Misoprostolthe medication typically used in combination with mifepristone for abortion carewould remain available and is not subject to the FDA rules that govern prescribing of mifepristone. Misoprostol-only regimens have long been used worldwide and are supported by guidance from the World Health Organization.

The people most likely to be affected by potential restrictions include those already facing the greatest barriers to in-person abortion care: Residents of states with abortion bans or severe restrictions; young people; those with low incomes; patients living in rural areas; individuals without paid medical leave or childcare; people experiencing intimate partner violence or reproductive coercion; and patients who cannot safely travel. 

If access were restricted in the future, medication abortion would not disappear, but care could become harder to find, more fragmented, and more delayed. Some patients would likely travel out of state or out of country, while others may use misoprostol-only regimens, or informal medication sources. Patients with miscarriage or other pregnancy complications could also face delays if clinicians or pharmacies are uncertain about whether mifepristone or misoprostol can be provided.

How would a ban affect people experiencing miscarriage?

Mifepristone is also commonly used in miscarriage care. For early pregnancy loss, adding mifepristone before misoprostol can improve the likelihood that the miscarriage is completed medically, reducing the risk of infection and need for an invasive procedure in some patients. 

Restrictions on abortion can also affect miscarriage care because abortion and miscarriage management rely on many of the same medications, clinicians, pharmacies, and clinical protocols.

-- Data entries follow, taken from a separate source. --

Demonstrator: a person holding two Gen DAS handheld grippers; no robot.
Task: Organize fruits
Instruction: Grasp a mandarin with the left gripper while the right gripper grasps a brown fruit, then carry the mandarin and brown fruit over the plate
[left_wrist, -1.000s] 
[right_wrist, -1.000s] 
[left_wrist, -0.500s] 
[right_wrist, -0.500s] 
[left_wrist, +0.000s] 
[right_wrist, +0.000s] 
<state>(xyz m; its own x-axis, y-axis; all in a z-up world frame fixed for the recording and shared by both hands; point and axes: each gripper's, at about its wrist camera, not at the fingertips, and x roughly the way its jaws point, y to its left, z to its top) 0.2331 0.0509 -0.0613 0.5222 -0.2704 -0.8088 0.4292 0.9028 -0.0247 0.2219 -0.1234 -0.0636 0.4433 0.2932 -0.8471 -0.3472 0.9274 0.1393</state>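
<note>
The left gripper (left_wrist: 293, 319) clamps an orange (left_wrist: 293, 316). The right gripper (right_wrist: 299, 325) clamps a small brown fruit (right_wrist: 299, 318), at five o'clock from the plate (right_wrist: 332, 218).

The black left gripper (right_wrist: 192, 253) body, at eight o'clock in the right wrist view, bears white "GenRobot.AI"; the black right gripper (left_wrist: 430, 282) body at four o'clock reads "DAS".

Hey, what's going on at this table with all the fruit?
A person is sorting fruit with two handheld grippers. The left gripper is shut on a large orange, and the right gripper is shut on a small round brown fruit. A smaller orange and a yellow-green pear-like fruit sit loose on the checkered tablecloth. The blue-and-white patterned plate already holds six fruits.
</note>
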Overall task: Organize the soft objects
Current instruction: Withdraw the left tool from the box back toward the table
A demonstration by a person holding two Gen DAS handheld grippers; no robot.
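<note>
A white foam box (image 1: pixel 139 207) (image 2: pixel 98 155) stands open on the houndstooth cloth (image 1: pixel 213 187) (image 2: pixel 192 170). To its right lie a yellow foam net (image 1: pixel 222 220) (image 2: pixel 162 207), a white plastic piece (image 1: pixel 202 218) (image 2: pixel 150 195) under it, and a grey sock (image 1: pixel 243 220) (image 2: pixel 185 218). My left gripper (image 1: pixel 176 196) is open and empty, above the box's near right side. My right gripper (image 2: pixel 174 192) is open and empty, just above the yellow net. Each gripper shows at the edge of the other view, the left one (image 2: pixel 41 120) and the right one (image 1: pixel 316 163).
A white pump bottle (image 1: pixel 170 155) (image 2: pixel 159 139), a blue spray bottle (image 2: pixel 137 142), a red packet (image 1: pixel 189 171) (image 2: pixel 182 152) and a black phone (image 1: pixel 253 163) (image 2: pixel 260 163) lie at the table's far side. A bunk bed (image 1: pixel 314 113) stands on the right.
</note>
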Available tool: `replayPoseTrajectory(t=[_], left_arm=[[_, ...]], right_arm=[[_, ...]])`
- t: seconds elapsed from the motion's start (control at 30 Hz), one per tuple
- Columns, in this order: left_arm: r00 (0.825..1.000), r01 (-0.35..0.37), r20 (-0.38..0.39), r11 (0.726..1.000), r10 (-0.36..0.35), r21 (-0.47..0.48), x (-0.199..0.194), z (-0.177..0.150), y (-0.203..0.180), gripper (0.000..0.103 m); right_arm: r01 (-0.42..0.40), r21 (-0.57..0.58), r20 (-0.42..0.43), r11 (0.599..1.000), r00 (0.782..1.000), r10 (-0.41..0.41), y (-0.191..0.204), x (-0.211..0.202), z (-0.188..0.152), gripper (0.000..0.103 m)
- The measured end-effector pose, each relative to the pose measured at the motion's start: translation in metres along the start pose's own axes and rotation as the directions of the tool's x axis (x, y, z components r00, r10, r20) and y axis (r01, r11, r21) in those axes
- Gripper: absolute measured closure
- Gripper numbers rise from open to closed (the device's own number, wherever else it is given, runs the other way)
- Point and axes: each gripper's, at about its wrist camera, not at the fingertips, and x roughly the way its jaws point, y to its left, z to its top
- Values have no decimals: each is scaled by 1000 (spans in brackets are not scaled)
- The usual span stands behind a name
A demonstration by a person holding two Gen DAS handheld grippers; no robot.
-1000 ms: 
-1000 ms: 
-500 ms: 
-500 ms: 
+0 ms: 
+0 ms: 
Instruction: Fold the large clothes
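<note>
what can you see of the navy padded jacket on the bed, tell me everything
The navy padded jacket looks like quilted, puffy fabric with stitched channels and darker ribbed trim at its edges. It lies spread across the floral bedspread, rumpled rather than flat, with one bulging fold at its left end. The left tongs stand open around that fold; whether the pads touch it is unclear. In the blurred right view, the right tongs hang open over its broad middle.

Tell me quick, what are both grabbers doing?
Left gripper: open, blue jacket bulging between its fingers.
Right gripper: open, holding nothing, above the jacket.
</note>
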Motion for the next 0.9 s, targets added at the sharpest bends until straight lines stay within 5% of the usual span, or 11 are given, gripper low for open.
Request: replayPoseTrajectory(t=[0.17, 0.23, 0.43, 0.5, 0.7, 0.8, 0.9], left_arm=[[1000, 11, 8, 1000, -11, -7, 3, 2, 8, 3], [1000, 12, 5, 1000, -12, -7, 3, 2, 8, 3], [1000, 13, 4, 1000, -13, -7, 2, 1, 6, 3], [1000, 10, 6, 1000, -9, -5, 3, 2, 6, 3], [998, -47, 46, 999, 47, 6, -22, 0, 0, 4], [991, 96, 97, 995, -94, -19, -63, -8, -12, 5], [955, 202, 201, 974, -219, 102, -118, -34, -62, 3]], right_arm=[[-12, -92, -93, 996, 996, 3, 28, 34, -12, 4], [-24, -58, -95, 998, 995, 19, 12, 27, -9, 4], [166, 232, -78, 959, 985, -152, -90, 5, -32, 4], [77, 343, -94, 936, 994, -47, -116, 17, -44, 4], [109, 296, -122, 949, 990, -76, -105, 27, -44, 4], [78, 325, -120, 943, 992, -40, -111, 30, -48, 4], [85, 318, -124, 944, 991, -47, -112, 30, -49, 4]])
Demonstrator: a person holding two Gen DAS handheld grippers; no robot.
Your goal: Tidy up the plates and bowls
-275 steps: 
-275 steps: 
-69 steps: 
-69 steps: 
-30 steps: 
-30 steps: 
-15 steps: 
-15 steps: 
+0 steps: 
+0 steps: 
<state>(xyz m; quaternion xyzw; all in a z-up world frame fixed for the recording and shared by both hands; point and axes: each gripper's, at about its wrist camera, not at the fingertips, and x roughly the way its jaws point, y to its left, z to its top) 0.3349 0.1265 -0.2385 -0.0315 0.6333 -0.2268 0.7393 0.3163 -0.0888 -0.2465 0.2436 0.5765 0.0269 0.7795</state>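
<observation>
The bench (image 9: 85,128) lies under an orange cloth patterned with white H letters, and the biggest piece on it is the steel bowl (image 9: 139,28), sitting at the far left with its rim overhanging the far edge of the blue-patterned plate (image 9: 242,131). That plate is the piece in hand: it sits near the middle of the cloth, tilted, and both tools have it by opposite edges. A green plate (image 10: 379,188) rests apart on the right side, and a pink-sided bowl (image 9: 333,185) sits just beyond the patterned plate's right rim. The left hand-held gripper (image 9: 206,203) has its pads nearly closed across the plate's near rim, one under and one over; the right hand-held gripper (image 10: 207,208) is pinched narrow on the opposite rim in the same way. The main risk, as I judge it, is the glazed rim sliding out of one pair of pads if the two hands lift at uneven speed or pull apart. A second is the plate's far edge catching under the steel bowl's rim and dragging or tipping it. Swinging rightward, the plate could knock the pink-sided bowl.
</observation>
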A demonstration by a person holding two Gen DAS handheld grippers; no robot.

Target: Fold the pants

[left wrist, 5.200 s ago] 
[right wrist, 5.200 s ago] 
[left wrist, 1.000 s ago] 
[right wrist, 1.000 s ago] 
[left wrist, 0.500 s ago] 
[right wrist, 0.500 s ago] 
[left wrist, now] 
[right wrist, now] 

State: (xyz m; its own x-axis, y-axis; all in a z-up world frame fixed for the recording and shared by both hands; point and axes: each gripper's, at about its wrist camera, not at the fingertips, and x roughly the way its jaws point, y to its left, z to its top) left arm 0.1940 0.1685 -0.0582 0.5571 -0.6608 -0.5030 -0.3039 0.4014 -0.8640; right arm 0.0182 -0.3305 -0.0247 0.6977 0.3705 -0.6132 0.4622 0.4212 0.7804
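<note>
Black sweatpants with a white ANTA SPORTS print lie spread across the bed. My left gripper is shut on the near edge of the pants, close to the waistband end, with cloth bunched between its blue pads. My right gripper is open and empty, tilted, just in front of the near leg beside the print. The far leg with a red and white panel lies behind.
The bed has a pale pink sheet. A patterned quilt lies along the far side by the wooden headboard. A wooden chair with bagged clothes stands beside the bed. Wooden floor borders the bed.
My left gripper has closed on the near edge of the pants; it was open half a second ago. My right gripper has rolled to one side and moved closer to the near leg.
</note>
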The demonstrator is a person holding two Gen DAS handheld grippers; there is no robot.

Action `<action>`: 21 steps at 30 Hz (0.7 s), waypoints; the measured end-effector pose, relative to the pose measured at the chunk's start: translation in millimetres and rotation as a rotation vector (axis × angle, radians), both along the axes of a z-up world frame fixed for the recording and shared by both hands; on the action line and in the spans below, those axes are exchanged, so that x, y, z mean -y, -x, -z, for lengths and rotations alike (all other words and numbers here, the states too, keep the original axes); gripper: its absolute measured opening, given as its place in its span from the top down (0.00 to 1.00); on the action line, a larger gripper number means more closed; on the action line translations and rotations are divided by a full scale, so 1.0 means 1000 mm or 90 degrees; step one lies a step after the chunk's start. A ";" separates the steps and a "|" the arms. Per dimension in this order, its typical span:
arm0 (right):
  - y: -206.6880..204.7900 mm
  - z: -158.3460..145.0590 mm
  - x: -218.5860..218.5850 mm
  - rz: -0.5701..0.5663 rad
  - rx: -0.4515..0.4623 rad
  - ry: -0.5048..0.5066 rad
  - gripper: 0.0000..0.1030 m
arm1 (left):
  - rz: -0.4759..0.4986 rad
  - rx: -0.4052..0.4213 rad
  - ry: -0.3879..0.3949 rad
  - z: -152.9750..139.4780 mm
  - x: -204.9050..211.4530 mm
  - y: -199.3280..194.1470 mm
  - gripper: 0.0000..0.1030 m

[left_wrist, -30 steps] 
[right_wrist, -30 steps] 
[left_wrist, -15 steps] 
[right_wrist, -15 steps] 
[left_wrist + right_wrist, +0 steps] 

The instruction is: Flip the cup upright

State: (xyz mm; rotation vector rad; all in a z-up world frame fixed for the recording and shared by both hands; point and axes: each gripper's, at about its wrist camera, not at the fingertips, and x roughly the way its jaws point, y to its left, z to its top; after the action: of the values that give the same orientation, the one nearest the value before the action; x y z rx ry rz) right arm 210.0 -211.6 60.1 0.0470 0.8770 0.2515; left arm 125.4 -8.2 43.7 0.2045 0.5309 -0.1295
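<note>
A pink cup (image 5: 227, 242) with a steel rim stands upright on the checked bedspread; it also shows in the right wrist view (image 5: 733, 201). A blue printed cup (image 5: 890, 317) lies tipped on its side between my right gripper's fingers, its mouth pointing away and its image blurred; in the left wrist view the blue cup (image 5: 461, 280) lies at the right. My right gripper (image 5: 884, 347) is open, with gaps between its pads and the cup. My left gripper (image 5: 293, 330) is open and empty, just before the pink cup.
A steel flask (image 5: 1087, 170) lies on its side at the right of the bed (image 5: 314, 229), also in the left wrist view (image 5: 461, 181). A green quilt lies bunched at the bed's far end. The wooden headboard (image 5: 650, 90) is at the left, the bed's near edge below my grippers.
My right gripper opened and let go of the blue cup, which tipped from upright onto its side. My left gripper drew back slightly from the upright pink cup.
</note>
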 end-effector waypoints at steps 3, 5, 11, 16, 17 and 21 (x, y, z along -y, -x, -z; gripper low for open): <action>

When access rules change, patients may face pharmacy barriers, clinician uncertainty, delays in receiving medication, or greater need for invasive procedures, even when they are seeking treatment for pregnancy loss rather than abortion.

The Supreme Court has left current FDA rules in place for now, but Louisiana v. FDA has not been finally resolved. The case will continue in the lower courts. This means current access to mifepristone remains in place while the case continues but that the final legal outcome remains unknown.